* Recorded data
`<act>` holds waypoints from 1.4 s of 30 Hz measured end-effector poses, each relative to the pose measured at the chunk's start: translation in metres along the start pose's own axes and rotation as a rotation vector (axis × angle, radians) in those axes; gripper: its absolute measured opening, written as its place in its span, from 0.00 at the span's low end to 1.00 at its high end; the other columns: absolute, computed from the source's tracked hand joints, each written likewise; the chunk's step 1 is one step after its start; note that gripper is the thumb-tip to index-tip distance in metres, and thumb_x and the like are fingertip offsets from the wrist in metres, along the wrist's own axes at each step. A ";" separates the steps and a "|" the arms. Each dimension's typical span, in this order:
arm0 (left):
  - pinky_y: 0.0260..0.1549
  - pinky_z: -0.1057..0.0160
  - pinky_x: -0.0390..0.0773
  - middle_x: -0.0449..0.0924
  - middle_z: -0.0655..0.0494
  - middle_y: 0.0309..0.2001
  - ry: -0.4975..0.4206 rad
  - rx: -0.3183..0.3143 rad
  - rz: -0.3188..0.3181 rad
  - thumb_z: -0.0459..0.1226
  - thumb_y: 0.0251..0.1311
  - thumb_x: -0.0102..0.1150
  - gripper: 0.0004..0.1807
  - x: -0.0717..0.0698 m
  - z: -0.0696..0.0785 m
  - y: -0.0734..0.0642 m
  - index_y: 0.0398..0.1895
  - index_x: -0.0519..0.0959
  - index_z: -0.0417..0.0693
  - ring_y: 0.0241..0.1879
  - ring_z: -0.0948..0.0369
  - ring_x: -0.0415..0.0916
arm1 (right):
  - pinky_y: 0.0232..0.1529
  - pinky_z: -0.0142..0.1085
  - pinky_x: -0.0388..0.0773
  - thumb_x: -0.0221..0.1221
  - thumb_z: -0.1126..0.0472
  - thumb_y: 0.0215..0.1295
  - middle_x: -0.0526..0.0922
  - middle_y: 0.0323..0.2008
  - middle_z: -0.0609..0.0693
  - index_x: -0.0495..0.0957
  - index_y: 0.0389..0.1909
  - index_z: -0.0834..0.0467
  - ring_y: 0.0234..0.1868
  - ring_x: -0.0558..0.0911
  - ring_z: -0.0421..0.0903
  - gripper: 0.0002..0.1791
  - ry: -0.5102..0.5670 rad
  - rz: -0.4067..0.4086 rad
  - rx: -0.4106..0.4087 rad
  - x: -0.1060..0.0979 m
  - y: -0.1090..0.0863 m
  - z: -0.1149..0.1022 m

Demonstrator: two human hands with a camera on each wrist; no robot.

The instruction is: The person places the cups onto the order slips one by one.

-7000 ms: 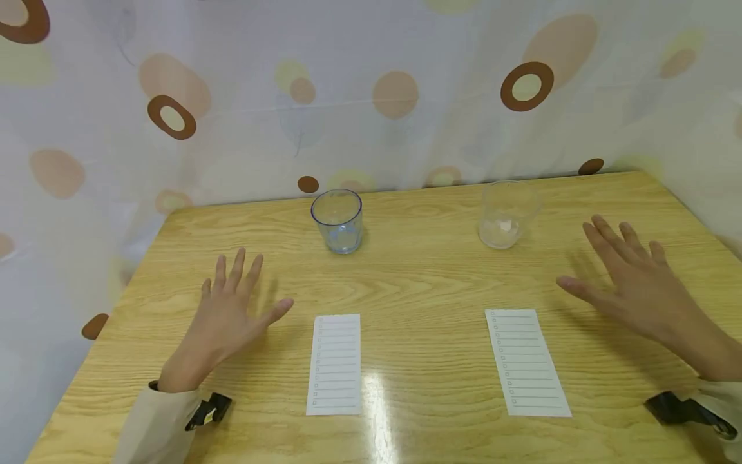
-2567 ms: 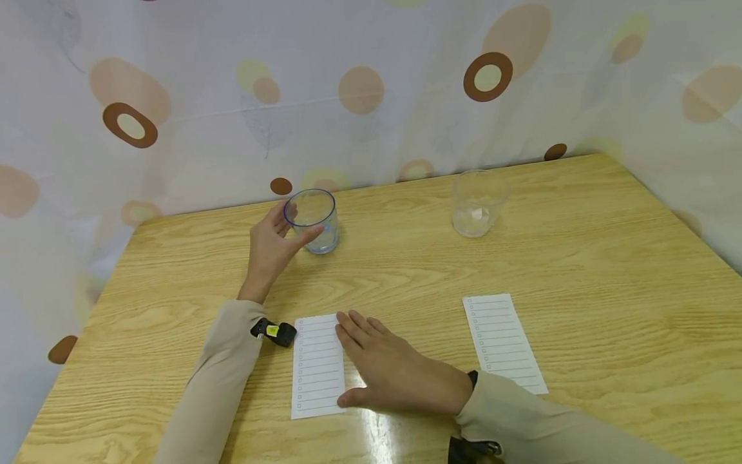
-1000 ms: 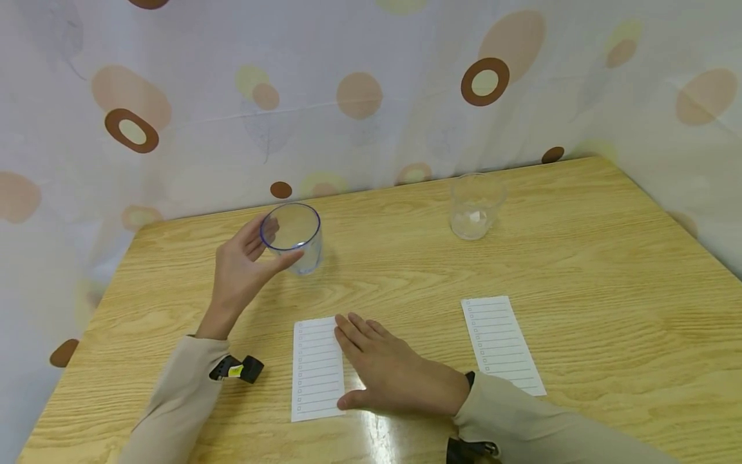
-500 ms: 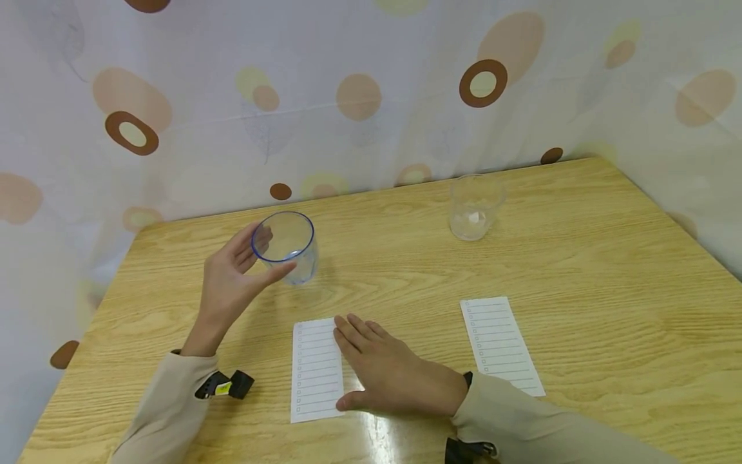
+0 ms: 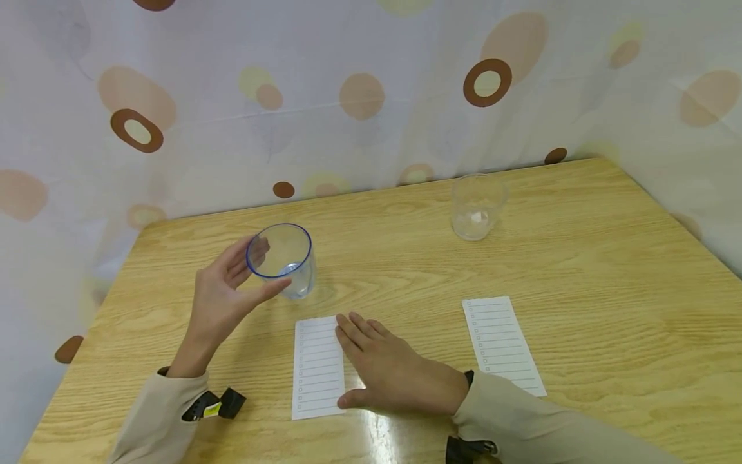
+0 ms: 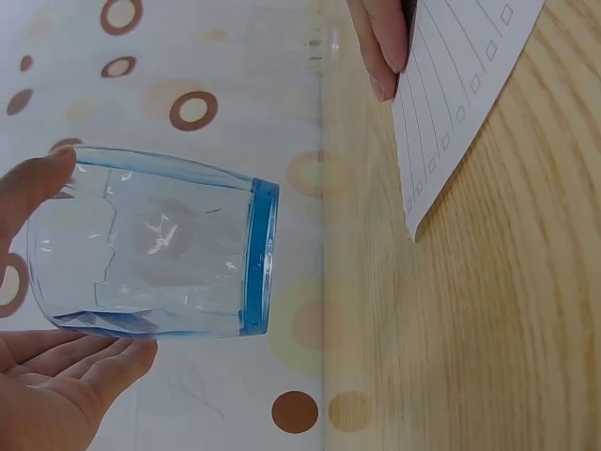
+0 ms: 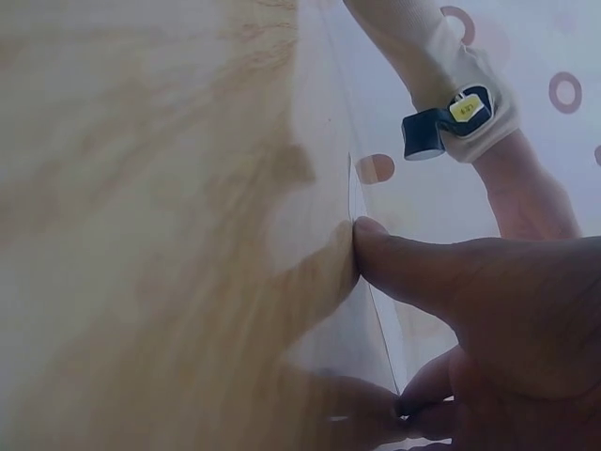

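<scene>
My left hand (image 5: pixel 217 296) grips a clear drinking glass with a blue rim (image 5: pixel 298 283), thumb on the near side and fingers round the far side. In the left wrist view the glass (image 6: pixel 169 244) hangs upright, its thick blue base apart from the table. My right hand (image 5: pixel 388 367) lies across the right edge of a lined checklist slip (image 5: pixel 315 374), fingers straight. Thumb tip and fingertips touch that edge in the right wrist view, where the hand (image 7: pixel 507 319) is dark and partly cut off.
A second clear glass (image 5: pixel 472 222) stands at the back right of the wooden table (image 5: pixel 608 258). Another lined slip (image 5: pixel 504 341) lies right of my right hand, its lower part beside the sleeve. A patterned curtain (image 5: pixel 359 148) hangs behind the table.
Over the last second the left hand has brought the blue-rimmed glass toward me and slightly left, off its earlier spot. The right hand has stayed on the slip.
</scene>
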State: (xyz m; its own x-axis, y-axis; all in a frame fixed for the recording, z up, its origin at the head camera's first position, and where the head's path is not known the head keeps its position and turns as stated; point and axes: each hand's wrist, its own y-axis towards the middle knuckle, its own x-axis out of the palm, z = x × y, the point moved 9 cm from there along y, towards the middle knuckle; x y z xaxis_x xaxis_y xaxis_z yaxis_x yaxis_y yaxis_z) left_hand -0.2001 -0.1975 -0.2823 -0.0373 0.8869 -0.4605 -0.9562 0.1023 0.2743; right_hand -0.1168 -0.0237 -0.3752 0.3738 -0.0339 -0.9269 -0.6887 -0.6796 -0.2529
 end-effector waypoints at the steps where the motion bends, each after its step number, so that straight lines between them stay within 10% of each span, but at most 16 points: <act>1: 0.54 0.74 0.71 0.75 0.44 0.60 0.002 -0.001 0.002 0.34 0.48 0.75 0.40 -0.001 0.000 -0.002 0.66 0.68 0.38 0.60 0.50 0.73 | 0.73 0.45 0.46 0.54 0.32 0.62 0.40 0.76 0.56 0.48 0.75 0.63 0.76 0.41 0.52 0.53 0.001 -0.001 -0.003 0.000 0.000 0.000; 42: 0.53 0.70 0.73 0.75 0.42 0.59 -0.078 0.057 -0.032 0.25 0.40 0.76 0.42 0.002 0.016 -0.050 0.64 0.69 0.35 0.59 0.51 0.73 | 0.72 0.49 0.52 0.58 0.33 0.59 0.47 0.75 0.62 0.53 0.72 0.68 0.75 0.48 0.57 0.54 -0.014 0.048 -0.032 -0.007 0.000 -0.005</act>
State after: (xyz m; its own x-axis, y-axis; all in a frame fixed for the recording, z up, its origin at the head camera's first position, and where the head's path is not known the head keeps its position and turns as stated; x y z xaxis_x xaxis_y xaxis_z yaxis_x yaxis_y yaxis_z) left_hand -0.1478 -0.1939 -0.2835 0.0180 0.9148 -0.4035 -0.9384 0.1547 0.3089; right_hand -0.1167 -0.0275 -0.3673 0.3316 -0.0572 -0.9417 -0.6855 -0.7004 -0.1989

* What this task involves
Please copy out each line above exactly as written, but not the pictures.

* Answer to this problem
`<act>` holds waypoints from 1.4 s of 30 Hz measured end-effector poses, each relative to the pose measured at the chunk's start: translation in metres along the start pose's own axes and rotation as a rotation vector (axis × angle, radians) in those axes; gripper: its absolute measured opening, written as its place in its span, from 0.00 at the span's low end to 1.00 at its high end; the other columns: absolute, computed from the source's tracked hand joints, each written likewise; the chunk's step 1 is one step after its start; note that gripper is the thumb-tip to index-tip distance in metres, and thumb_x and the like are fingertip offsets from the wrist in metres, along the wrist's own axes at each step. A ";" separates the steps and a "|" the arms. Each dimension's typical span, in this order:
arm0 (left):
  - pinky_y: 0.0260..0.1549
  - pinky_z: -0.1057..0.0160
  - pinky_x: -0.0390..0.0773
  - middle_x: -0.0449..0.0924
  - middle_z: -0.0655..0.0494
  - middle_y: 0.0309..0.2001
  - ry: -0.4975..0.4206 rad
  - rx: -0.3183..0.3143 rad
  - rz: -0.3188..0.3181 rad
  - thumb_z: -0.0459..0.1226
  - thumb_y: 0.0251..0.1311
  - thumb_x: -0.0102..0.1150
  - gripper: 0.0004..0.1807
  - x: -0.0717..0.0698 m
  - z: -0.0696..0.0785 m
  - y: -0.0734..0.0642 m
  - index_y: 0.0398..0.1895
  - index_x: -0.0519..0.0959
  - index_z: -0.0417..0.0693
  - ring_y: 0.0241..0.1879
  - ring_z: -0.0948..0.0369
  - ring_x: -0.0415..0.0916
arm1 (right):
  - pinky_y: 0.0232..0.1529
  - pinky_z: -0.0142..0.1085
  - pinky_x: -0.0388..0.0773
  - thumb_x: -0.0221..0.1221
  - thumb_z: -0.1126..0.0472
  - thumb_y: 0.0215..0.1295
  - middle_x: -0.0526..0.0922
  - middle_y: 0.0323..0.2008
  - middle_z: -0.0609..0.0693
  - index_x: -0.0495..0.0957
  - index_y: 0.0389..0.1909
  - index_z: -0.0834..0.0467
  - ring_y: 0.0234..0.1868
  - ring_x: -0.0558..0.0911
  - ring_z: -0.0421..0.0903
  - gripper: 0.0002..0.1791
  - ry: -0.5102..0.5670 rad
  - rz: -0.4067..0.4086 rad
  - rx: -0.4106..0.4087 rad
  - x: -0.1060..0.0979 m
  - y: -0.1090..0.0863 m
  - z: -0.1149..0.1022 m

Demonstrator: two human hands with a camera on each wrist; no robot.

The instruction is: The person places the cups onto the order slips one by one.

-7000 ms: 
-2567 ms: 
-1000 ms: 
-500 ms: 
+0 ms: 
+0 ms: 
+0 ms: 

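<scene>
My left hand (image 5: pixel 217 296) grips a clear drinking glass with a blue rim (image 5: pixel 298 283), thumb on the near side and fingers round the far side. In the left wrist view the glass (image 6: pixel 169 244) hangs upright, its thick blue base apart from the table. My right hand (image 5: pixel 388 367) lies across the right edge of a lined checklist slip (image 5: pixel 315 374), fingers straight. Thumb tip and fingertips touch that edge in the right wrist view, where the hand (image 7: pixel 507 319) is dark and partly cut off.
A second clear glass (image 5: pixel 472 222) stands at the back right of the wooden table (image 5: pixel 608 258). Another lined slip (image 5: pixel 504 341) lies right of my right hand, its lower part beside the sleeve. A patterned curtain (image 5: pixel 359 148) hangs behind the table.
Over the last second the left hand has brought the blue-rimmed glass toward me and slightly left, off its earlier spot. The right hand has stayed on the slip.
</scene>
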State: (xyz m; its own x-axis, y-axis; all in a frame fixed for the recording, z up, its origin at the head camera's first position, and where the head's path is not known the head keeps its position and turns as stated; point and axes: each hand's wrist, its own y-axis towards the middle knuckle, its own x-axis out of the palm, z = x × y, the point moved 9 cm from there along y, towards the middle knuckle; x y z xaxis_x xaxis_y xaxis_z yaxis_x yaxis_y yaxis_z) left_hand -0.2001 -0.1975 -0.2823 -0.0373 0.8869 -0.4605 -0.9562 0.1023 0.2743; right_hand -0.1168 -0.0237 -0.3752 0.3738 -0.0339 -0.9269 -0.6887 -0.6796 -0.2529
 end-effector waypoints at the steps where the motion bends, each after its step number, so that straight lines between them stay within 10% of each span, but at most 16 points: <act>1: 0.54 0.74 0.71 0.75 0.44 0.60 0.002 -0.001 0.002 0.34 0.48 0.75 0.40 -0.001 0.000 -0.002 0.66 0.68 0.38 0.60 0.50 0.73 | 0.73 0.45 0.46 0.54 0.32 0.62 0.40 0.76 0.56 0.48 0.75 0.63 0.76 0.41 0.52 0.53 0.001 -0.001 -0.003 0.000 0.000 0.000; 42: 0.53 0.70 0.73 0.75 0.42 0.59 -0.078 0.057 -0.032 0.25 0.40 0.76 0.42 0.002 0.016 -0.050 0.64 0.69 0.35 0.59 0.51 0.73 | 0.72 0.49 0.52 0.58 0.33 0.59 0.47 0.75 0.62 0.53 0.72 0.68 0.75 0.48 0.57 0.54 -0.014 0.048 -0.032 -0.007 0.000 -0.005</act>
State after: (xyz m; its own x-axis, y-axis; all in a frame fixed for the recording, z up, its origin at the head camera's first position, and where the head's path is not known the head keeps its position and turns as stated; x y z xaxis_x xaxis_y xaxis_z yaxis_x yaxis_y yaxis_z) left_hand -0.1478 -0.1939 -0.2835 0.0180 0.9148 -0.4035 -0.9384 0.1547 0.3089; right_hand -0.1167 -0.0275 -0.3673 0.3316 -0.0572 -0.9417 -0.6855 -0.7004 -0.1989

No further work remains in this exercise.